What is needed:
All of the lines below are to be transcribed faithfully, with pictures excluded from the copy.

Available data:
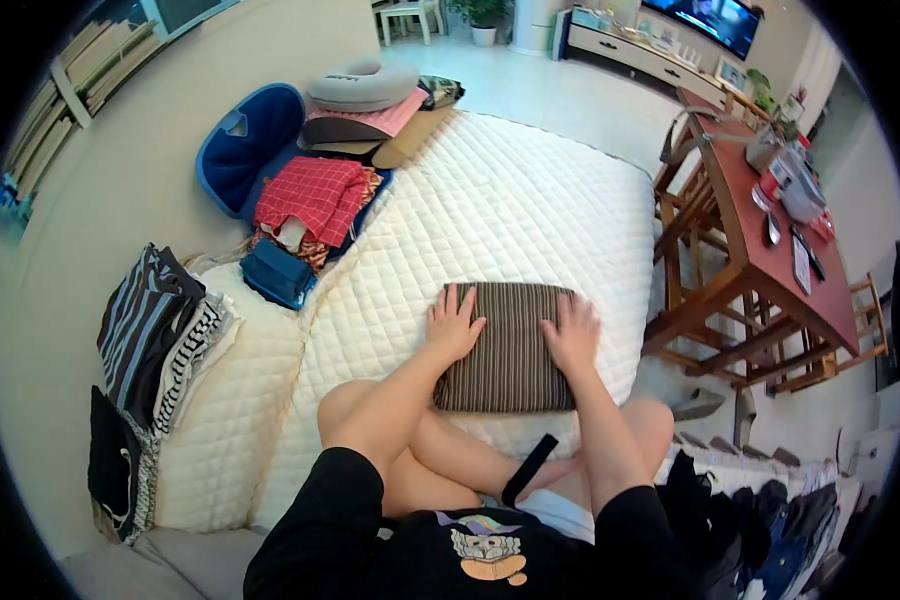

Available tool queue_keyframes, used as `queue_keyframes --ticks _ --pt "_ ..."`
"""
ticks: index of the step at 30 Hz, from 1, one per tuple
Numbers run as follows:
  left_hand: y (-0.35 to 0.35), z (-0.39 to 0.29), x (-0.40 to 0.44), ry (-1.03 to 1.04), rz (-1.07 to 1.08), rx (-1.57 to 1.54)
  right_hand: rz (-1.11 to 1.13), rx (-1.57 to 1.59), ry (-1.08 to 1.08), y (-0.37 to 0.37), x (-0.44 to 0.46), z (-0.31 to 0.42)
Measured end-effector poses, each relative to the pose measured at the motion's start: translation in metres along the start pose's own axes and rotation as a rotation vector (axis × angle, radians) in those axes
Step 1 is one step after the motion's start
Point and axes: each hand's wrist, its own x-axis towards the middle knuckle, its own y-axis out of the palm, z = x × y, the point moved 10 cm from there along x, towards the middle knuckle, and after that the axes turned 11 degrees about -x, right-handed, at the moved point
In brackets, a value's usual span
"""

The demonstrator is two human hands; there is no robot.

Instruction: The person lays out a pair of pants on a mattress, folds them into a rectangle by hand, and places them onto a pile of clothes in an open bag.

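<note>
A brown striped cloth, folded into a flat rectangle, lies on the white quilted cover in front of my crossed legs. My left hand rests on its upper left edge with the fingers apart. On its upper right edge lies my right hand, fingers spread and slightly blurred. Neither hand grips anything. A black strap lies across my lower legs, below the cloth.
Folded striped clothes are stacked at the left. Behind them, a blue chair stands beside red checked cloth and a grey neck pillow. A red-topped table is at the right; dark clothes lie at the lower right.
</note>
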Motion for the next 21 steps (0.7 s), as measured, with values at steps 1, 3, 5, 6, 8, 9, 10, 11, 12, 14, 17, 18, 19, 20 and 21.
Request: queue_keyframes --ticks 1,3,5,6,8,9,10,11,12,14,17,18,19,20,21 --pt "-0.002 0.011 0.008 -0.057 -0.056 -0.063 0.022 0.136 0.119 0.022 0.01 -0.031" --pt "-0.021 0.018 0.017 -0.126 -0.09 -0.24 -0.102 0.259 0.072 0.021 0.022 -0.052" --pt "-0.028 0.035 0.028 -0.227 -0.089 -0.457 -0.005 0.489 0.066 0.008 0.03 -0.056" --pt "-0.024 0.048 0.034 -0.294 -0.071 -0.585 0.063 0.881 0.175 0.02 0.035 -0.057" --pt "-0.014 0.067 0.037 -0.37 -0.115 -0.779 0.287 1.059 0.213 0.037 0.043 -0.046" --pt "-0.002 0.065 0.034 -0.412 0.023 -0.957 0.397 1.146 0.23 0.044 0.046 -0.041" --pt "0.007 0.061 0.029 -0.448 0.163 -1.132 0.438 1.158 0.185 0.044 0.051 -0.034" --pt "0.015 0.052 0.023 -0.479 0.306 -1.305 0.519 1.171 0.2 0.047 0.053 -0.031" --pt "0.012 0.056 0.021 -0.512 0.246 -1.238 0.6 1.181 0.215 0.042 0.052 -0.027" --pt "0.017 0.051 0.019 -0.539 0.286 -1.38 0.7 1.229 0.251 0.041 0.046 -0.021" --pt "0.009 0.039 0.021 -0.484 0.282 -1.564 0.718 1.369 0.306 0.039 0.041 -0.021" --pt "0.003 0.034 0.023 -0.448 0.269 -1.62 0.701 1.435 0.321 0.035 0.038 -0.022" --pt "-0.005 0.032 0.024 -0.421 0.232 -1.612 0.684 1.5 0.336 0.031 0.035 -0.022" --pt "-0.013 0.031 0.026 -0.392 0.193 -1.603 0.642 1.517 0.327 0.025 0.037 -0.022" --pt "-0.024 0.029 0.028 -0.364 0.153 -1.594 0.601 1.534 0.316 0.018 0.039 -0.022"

Your response:
Available tool queue_keyframes, used as `queue_keyframes --ticks _ --pt "_ ..."`
"""
ticks: index of the step at 30 Hz, from 1, one per tuple
Numbers run as follows:
  left_hand: y (-0.35 to 0.35), z (-0.39 to 0.29), x (-0.40 to 0.44), ry (-1.03 to 1.04), rz (-1.07 to 1.08), rx (-1.57 to 1.54)
  right_hand: rz (-1.11 to 1.13), rx (-1.57 to 1.59), ry (-1.08 to 1.08), y (-0.37 to 0.37), x (-0.44 to 0.46), z (-0.31 to 0.42)
Measured end-effector poses, each relative to the pose measured at the motion's start: translation in metres along the start pose's own axes and rotation as a rotation vector (axis × angle, radians) in those axes
Step 1 is one step after the motion's start
Point and axes: each hand's wrist, its own x-axis towards the middle knuckle, its own y-axis out of the palm, z = x × y, the point moved 10 cm from there along x, towards the middle knuckle, and after that the axes turned 11 degrees about -x, right-handed, at the moved point
In brackets, a value's usual span
"""

The demonstrator is two human hands; there is no robot.

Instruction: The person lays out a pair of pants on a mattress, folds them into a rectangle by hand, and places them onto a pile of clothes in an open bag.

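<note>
A brown striped cloth, folded into a flat rectangle, lies on the white quilted cover in front of my crossed legs. My left hand rests on its upper left edge with the fingers apart. On its upper right edge lies my right hand, fingers spread and slightly blurred. Neither hand grips anything. A black strap lies across my lower legs, below the cloth.
Folded striped clothes are stacked at the left. Behind them, a blue chair stands beside red checked cloth and a grey neck pillow. A red-topped table is at the right; dark clothes lie at the lower right.
</note>
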Motion for the next 21 steps (0.7 s), as measured, with values at steps 1, 3, 5, 6, 8, 9, 10, 11, 12, 14, 17, 18, 19, 20 and 21.
Request: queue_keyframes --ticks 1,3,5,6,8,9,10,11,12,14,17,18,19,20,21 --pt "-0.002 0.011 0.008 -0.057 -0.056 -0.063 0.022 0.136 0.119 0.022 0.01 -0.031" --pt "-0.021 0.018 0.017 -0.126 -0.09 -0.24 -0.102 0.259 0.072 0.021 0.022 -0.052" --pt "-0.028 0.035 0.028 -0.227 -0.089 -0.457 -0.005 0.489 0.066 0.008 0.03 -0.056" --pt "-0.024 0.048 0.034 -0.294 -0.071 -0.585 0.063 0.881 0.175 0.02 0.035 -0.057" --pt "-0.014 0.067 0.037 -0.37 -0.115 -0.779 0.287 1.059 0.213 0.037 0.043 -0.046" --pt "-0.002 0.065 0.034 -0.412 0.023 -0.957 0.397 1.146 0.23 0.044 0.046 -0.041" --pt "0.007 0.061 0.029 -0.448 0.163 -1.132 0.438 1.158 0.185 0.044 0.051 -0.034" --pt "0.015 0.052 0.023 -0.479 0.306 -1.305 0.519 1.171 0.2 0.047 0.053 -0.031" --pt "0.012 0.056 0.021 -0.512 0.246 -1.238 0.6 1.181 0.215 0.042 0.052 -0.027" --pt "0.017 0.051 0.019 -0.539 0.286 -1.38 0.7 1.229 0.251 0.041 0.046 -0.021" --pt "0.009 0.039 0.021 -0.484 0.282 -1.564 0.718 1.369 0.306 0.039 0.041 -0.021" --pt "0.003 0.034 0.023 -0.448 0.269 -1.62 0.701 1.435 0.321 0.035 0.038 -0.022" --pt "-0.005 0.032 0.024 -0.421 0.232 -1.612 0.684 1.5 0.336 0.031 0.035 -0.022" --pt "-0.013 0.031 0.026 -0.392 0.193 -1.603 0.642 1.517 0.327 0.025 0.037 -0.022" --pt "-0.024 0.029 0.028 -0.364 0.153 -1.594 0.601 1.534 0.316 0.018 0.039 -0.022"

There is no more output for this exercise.